In the United Kingdom, the transition to electric mobility is aligned with ambitious policies requiring 80% of new cars sold in 2030 to be electric (EVs), with a complete phase-out of internal combustion engine sales by 2035.
The region is on track to meet these targets, as battery electric cars remain the fastest-growing segment of the market.
In fact, one in four new units sold in November was electric, driving a more than 50% increase in EV registrations during the month.
In fact, November marked the fourth consecutive month with a market share exceeding 20%, according to data from New AutoMotive.
“There is strong public acceptance of electric mobility due to its climate benefits,” acknowledges Paul Monks, Chief Scientific Adviser at the Department for Energy Security and Net Zero (DESNZ), in an interview with Mobility Portal Europe.
However, for this revolution to truly achieve zero emissions, the energy source used to charge these cars must also be clean.
This is why the UK, under its current government, has set a goal to decarbonise the entire electricity system by 2030.
“Renewables will, in some sense, become the new backbone of the power grid,” says Monks.
This goal presents three key challenges, the first of which is bolstering renewable energy production, particularly solar and wind, which will form the backbone of the energy mix.
“We aim to achieve 50 gigawatts of offshore and onshore wind capacity, as well as venture into floating offshore wind as part of this target,” explains Monks.

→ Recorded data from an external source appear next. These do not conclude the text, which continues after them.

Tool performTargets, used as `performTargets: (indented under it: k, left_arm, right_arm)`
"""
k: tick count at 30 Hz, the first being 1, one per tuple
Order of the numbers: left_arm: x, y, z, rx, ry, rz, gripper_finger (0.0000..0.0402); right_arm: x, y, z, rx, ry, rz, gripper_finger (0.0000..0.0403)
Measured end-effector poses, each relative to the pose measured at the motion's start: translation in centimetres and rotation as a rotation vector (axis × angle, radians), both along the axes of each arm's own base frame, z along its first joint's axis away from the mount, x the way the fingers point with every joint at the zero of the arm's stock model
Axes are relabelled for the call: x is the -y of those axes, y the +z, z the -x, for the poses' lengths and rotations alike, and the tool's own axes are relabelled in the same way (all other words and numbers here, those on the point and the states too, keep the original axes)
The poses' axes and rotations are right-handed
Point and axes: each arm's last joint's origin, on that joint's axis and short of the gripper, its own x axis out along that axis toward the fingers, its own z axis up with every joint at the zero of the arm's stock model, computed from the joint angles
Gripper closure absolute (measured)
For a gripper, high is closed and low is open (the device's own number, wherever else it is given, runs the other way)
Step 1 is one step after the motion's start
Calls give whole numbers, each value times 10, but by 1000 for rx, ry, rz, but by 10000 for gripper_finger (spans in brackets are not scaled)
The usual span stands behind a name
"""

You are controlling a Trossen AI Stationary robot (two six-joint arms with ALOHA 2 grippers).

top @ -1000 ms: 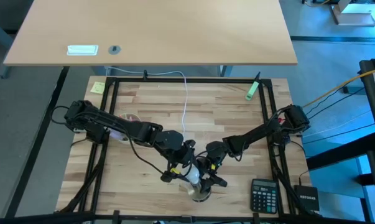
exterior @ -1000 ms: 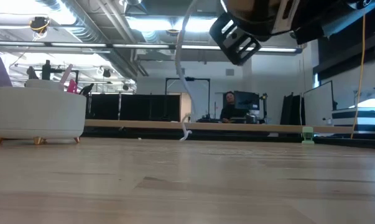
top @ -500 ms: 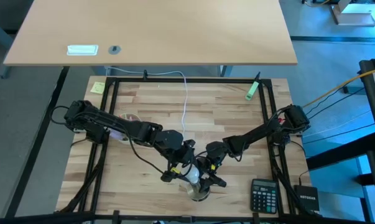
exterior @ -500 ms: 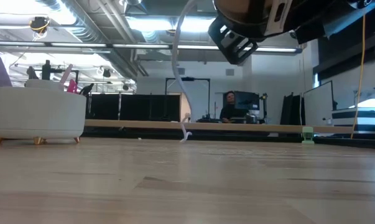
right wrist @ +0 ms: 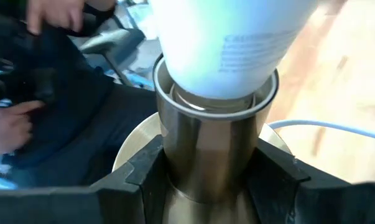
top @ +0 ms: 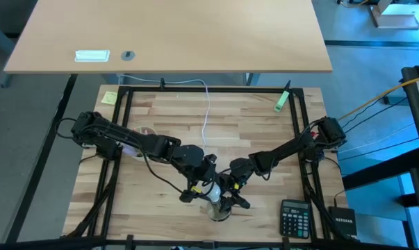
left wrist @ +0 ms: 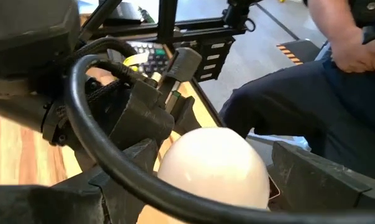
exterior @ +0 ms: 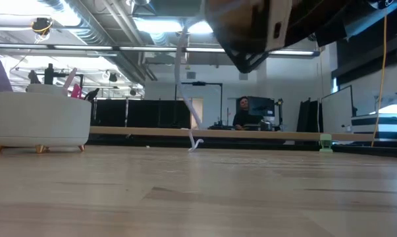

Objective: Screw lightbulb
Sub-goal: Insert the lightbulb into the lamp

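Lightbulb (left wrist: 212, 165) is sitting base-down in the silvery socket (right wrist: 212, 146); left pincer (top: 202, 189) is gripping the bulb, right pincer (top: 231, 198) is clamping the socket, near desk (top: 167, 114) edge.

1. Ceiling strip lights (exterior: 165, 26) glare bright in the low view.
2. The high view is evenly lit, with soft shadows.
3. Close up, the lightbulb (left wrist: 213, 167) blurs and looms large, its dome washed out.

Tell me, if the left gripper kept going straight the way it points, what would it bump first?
The left gripper already holds the lightbulb between its fingers. Straight beyond the bulb sits the right gripper, clamped on the metal socket, so it would probably meet that first, though depth is hard to judge.
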Motion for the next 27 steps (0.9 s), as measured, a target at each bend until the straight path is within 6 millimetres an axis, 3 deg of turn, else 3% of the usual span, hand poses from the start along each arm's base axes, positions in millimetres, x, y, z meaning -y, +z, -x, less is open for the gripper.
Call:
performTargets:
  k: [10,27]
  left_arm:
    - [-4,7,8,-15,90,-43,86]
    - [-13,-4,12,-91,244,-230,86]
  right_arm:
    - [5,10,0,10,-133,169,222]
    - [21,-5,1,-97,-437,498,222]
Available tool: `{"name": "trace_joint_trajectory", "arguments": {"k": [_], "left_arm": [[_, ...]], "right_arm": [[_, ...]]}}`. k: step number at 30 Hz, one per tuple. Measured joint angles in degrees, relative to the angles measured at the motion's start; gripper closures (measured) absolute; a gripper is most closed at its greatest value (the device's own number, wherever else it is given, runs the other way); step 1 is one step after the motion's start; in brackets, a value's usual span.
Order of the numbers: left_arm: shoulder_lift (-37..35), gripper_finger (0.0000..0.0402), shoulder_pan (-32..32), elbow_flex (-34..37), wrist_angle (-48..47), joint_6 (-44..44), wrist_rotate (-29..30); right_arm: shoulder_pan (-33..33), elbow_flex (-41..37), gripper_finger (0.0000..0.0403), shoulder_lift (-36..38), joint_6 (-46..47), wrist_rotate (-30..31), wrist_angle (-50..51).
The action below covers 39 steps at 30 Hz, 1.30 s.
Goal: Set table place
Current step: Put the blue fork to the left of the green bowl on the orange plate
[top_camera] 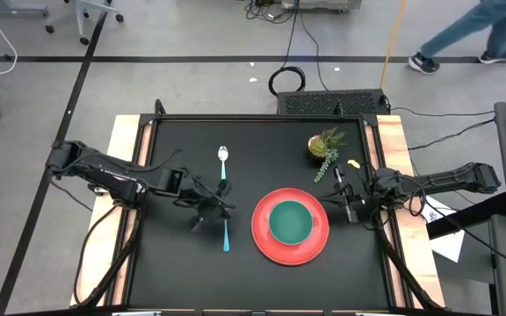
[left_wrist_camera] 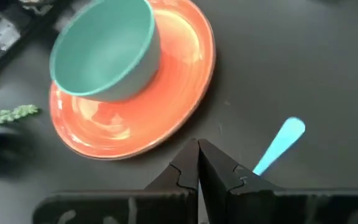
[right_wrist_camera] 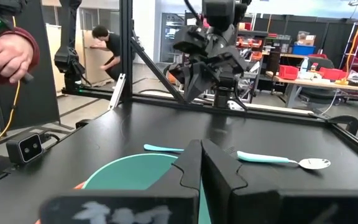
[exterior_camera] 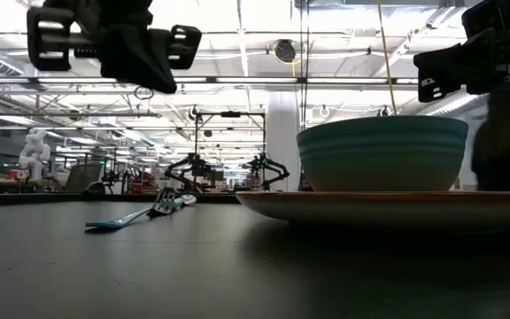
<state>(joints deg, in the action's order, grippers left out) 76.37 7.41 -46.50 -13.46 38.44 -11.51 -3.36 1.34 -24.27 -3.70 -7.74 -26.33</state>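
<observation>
On the black counter [top_camera: 174, 263] the plate [top_camera: 316, 247] carries the bowl [top_camera: 290, 221] as centrepiece, the fork [top_camera: 226, 235] and spoon [top_camera: 223, 160] lying to its left, while the left tool [top_camera: 207, 206], pinched empty, hovers over the fork and the right tool [top_camera: 344, 200], likewise pinched, waits right of the plate.

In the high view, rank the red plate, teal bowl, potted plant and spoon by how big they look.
1. Round red plate
2. Teal bowl
3. Small green potted plant and teal-handled metal spoon: too close to rank; the plant is bushier, the spoon thin.
</observation>
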Motion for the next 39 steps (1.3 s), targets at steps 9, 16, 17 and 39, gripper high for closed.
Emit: {"name": "trace_joint_trajectory", "arguments": {"k": [9,16,17,39], "left_arm": [[9.35,0.0392,0.01,0.00,-0.07,10.82,2.02],[11.25,0.0391,0.34,0.00,0.98,10.77,5.69],[11.25,0.0391,0.34,0.00,1.66,10.75,6.10],[10.53,0.0358,1.30,0.00,3.70,-4.90,2.63]], "right_arm": [[0.00,0.00,0.0403,0.00,0.02,0.08,0.02],[0.00,0.00,0.0403,-0.02,0.02,0.12,0.04],[0.00,0.00,0.0403,-0.02,0.02,0.12,0.04],[0.00,0.00,0.0403,-0.17,1.57,0.19,1.54]]}}
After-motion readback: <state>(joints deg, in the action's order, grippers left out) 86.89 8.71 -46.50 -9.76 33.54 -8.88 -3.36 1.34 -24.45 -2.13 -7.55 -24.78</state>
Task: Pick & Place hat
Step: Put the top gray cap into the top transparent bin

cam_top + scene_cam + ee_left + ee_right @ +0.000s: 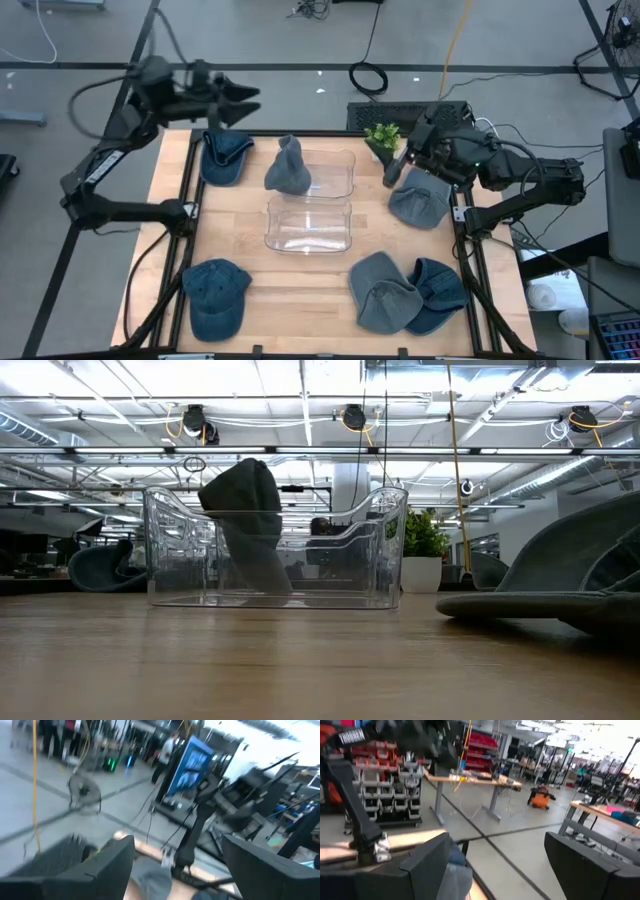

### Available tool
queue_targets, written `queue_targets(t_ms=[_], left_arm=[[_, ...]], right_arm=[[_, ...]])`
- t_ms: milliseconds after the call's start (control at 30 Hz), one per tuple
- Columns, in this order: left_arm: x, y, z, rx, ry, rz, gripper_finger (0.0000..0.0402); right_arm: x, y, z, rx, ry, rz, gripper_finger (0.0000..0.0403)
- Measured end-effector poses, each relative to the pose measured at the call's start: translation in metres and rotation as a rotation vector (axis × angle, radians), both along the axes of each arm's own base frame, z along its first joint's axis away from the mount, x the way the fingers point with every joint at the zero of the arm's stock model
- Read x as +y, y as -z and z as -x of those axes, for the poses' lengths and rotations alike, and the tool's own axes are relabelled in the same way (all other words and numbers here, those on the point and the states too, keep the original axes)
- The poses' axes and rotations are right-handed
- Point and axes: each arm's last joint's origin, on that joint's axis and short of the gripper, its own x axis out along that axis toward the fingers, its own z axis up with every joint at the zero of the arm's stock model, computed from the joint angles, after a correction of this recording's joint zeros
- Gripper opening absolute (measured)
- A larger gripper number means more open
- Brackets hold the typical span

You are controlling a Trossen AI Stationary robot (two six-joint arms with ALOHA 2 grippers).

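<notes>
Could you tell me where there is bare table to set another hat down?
The widest bare wood lies along the near edge between the blue cap and the overlapping grey and blue hats, just below the clear bin. Another strip runs left of the bin. The far side is crowded: cap, draped grey hat, plant, right gripper.

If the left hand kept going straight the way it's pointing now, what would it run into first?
Probably nothing nearby. In the high view the left hand sits open above the table's far left corner, pointing right along the far edge, behind the grey hat draped on the clear bin. Height is unclear; the plant lies farther along.
</notes>
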Motion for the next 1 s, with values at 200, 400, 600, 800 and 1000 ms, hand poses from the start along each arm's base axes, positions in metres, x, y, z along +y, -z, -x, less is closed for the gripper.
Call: queue_targets(t_ms=[200,400,600,800,1000], left_arm=[[-0.025,-0.017,0.027,-0.094,0.008,-0.097,0.0308],[-0.044,-0.025,0.046,-0.142,0.031,-0.146,0.0323],[-0.052,-0.028,0.051,-0.161,0.054,-0.15,0.0322],[-0.053,-0.027,0.048,-0.156,0.075,-0.14,0.0307],[-0.054,-0.026,0.047,-0.148,0.091,-0.114,0.0299]], right_arm=[[0.001,0.013,0.001,0.102,-0.025,-0.055,0.0313],[0.0,0.022,0.011,0.181,-0.073,-0.139,0.0313],[-0.005,0.029,0.026,0.288,-0.059,-0.157,0.0313],[-0.025,0.036,0.038,0.327,-0.014,-0.308,0.0313],[-0.041,0.044,0.042,0.28,0.149,-0.502,0.0313]])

Additionally, solar capacity will also be expanded to support this transition.
The second challenge involves decentralising energy generation.
Large renewable energy installations, primarily located in coastal and northern areas, require robust infrastructure to avoid additional costs and ensure efficient distribution.
The third and final challenge pertains to optimising energy storage, as the UK faces the ambitious task of integrating 20 GW of battery storage capacity into its energy system by 2025.
Monks reveals that this will be crucial to ensuring the stability of a grid increasingly reliant on renewable sources like wind and solar.
“Decarbonising our energy system requires technologies that can offer flexibility and efficient storage,” states Monks.
Currently, the UK is developing a system based on 50 GW of wind capacity, including floating technologies, while expanding its solar infrastructure.
However, Monks highlights that batteries still operate under a purely market-driven system.
“Today, batteries generate revenue through arbitrage, buying energy when it’s cheap and selling it when it’s scarce, but this doesn’t directly address the grid’s needs,” explains the adviser.
Monks notes that financial incentives for battery storage are not robust enough.
“Although the estimated demand ranges between 20 and 40 GW, we already have over 250 GW of battery projects in the queue, demonstrating strong private sector interest,” he says.
Despite this, current market schemes, such as the capacity market, do not favour battery integration, making it difficult for them to be adopted as strategic assets rather than merely commercial ones.
To address this issue, the UK aims to implement reforms that will enable a transition to systems that reward storage as a strategic reserve, essential for stabilising the grid during periods of high generation variability.